YOUR ASSIGNMENT: Can you output the records below exactly as they are written?

PROVIDED RECORDS:
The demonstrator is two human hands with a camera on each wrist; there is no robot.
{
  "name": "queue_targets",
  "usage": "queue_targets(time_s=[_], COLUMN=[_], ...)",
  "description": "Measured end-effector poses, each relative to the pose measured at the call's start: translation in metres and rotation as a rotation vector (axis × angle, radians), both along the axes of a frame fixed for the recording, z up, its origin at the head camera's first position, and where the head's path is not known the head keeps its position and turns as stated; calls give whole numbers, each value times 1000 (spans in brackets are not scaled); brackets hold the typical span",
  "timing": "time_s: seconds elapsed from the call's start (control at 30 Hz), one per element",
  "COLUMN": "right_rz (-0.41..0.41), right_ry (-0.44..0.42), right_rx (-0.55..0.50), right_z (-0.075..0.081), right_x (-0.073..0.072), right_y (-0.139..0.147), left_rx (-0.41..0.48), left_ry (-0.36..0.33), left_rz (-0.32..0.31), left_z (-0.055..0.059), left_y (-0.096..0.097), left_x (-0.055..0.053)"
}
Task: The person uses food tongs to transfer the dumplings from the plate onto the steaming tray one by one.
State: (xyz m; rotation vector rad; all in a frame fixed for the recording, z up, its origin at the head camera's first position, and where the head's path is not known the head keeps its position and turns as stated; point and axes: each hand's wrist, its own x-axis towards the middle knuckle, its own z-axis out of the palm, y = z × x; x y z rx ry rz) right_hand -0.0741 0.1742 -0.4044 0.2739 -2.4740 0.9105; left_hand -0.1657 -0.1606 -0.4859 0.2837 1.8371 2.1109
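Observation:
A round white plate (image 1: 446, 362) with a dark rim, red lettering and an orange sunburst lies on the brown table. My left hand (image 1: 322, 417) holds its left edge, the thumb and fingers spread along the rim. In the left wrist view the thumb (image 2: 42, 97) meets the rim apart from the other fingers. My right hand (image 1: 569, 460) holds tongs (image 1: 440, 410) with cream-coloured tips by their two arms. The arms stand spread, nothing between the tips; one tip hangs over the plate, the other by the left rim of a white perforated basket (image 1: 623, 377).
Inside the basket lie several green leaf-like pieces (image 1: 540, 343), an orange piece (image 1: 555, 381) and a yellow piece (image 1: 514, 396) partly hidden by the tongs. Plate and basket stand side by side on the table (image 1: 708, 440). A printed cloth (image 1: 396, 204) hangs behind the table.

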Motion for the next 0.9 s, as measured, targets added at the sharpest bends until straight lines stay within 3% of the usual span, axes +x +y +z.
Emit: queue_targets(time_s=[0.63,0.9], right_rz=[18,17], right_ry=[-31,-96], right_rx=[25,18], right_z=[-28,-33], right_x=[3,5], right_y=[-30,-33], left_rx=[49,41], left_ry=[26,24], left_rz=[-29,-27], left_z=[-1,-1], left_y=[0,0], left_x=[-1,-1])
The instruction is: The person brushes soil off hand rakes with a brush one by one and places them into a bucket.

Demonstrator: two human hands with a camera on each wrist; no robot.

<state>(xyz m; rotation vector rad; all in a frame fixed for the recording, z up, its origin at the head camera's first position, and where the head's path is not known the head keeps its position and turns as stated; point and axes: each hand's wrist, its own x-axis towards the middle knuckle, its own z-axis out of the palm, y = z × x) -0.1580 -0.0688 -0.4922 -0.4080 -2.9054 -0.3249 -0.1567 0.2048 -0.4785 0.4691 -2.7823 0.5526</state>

ANSWER SECTION:
The demonstrator is two human hands with a camera on each wrist; there is no robot.
{
  "name": "queue_targets",
  "usage": "queue_targets(time_s=[_], COLUMN=[_], ...)",
  "description": "Measured end-effector poses, each relative to the pose measured at the call's start: translation in metres and rotation as a rotation vector (axis × angle, radians), both along the axes of a frame fixed for the recording, z up, its origin at the head camera's first position, and where the head's path is not known the head keeps its position and turns as stated; calls give whole numbers, each value times 1000 (spans in brackets are not scaled); brackets hold the typical span",
  "timing": "time_s: seconds elapsed from the call's start (control at 30 Hz), one per element",
  "COLUMN": "right_rz (-0.41..0.41), right_ry (-0.44..0.42), right_rx (-0.55..0.50), right_z (-0.075..0.081), right_x (-0.073..0.072), right_y (-0.139..0.147), left_rx (-0.41..0.48), left_ry (-0.36..0.33), left_rz (-0.32..0.31), left_z (-0.055..0.059), left_y (-0.096..0.097), left_x (-0.055..0.053)"
}
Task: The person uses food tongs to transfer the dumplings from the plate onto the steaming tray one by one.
State: (xyz m; rotation vector rad; all in a frame fixed for the recording, z up, its origin at the head camera's first position, and where the head's path is not known the head keeps its position and turns as stated; point and axes: each hand's wrist, its own x-axis towards the middle knuckle, its own z-axis out of the palm, y = z × x; x y z rx ry rz) right_hand -0.0741 0.1742 -0.4044 0.2739 -2.4740 0.9105; left_hand -0.1657 -0.1606 -0.4859 0.2837 1.8371 2.1109
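Observation:
A round white plate (image 1: 446, 362) with a dark rim, red lettering and an orange sunburst lies on the brown table. My left hand (image 1: 322, 417) holds its left edge, the thumb and fingers spread along the rim. In the left wrist view the thumb (image 2: 42, 97) meets the rim apart from the other fingers. My right hand (image 1: 569, 460) holds tongs (image 1: 440, 410) with cream-coloured tips by their two arms. The arms stand spread, nothing between the tips; one tip hangs over the plate, the other by the left rim of a white perforated basket (image 1: 623, 377).
Inside the basket lie several green leaf-like pieces (image 1: 540, 343), an orange piece (image 1: 555, 381) and a yellow piece (image 1: 514, 396) partly hidden by the tongs. Plate and basket stand side by side on the table (image 1: 708, 440). A printed cloth (image 1: 396, 204) hangs behind the table.
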
Motion for the next 0.9 s, as measured, targets added at the sharpest bends until straight lines stay within 3% of the usual span, axes +x +y +z.
Emit: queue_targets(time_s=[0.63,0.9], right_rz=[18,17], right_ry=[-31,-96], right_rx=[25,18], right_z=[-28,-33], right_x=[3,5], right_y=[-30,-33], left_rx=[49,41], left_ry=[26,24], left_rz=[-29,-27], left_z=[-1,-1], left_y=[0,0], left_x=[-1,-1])
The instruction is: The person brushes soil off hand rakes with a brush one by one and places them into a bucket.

Demonstrator: two human hands with a camera on each wrist; no robot.

<state>(xyz m; rotation vector rad; all in a frame fixed for the recording, z up, its origin at the head camera's first position, and where the head's path is not known the head keeps its position and turns as stated; point and axes: each hand's wrist, its own x-axis towards the middle knuckle, its own z-axis out of the palm, y = z × x) -0.1580 -0.0688 -0.4922 -0.4080 -2.9054 -0.3249 -0.1567 0.2048 -0.4785 0.4691 -2.7823 0.5526</state>

The answer has been fully written out.